[Data provided]
• • • • • • •

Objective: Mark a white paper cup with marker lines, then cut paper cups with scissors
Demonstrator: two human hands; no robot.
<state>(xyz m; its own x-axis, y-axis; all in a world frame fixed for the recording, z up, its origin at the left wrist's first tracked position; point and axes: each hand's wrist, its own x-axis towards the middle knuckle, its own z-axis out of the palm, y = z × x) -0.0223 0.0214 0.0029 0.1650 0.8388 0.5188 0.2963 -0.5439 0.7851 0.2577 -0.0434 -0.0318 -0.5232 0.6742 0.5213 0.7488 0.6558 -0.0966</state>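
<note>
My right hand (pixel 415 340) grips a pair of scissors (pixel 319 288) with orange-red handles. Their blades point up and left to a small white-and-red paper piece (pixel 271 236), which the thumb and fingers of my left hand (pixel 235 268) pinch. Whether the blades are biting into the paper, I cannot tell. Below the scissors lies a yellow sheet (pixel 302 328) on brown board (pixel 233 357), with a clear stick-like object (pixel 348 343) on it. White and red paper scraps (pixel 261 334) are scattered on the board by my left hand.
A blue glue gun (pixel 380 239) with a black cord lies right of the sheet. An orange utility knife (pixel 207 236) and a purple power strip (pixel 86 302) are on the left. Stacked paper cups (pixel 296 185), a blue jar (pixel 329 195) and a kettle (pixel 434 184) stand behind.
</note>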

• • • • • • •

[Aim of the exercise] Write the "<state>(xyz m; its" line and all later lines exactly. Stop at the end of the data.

[Exercise output]
<state>(xyz m; its own x-axis, y-axis; all in a world frame fixed for the recording, z up, its origin at the left wrist's first tracked position; point and axes: each hand's wrist, its own x-axis towards the middle knuckle, its own z-axis out of the palm, y = z × x) -0.0223 0.0214 0.0029 0.1650 0.8388 0.5188 0.2963 -0.5439 0.7851 0.2577 -0.0434 -0.0318 -0.5232 0.6742 0.5213 0.7488 0.6558 -0.0966</state>
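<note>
My right hand (pixel 415 340) grips a pair of scissors (pixel 319 288) with orange-red handles. Their blades point up and left to a small white-and-red paper piece (pixel 271 236), which the thumb and fingers of my left hand (pixel 235 268) pinch. Whether the blades are biting into the paper, I cannot tell. Below the scissors lies a yellow sheet (pixel 302 328) on brown board (pixel 233 357), with a clear stick-like object (pixel 348 343) on it. White and red paper scraps (pixel 261 334) are scattered on the board by my left hand.
A blue glue gun (pixel 380 239) with a black cord lies right of the sheet. An orange utility knife (pixel 207 236) and a purple power strip (pixel 86 302) are on the left. Stacked paper cups (pixel 296 185), a blue jar (pixel 329 195) and a kettle (pixel 434 184) stand behind.
</note>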

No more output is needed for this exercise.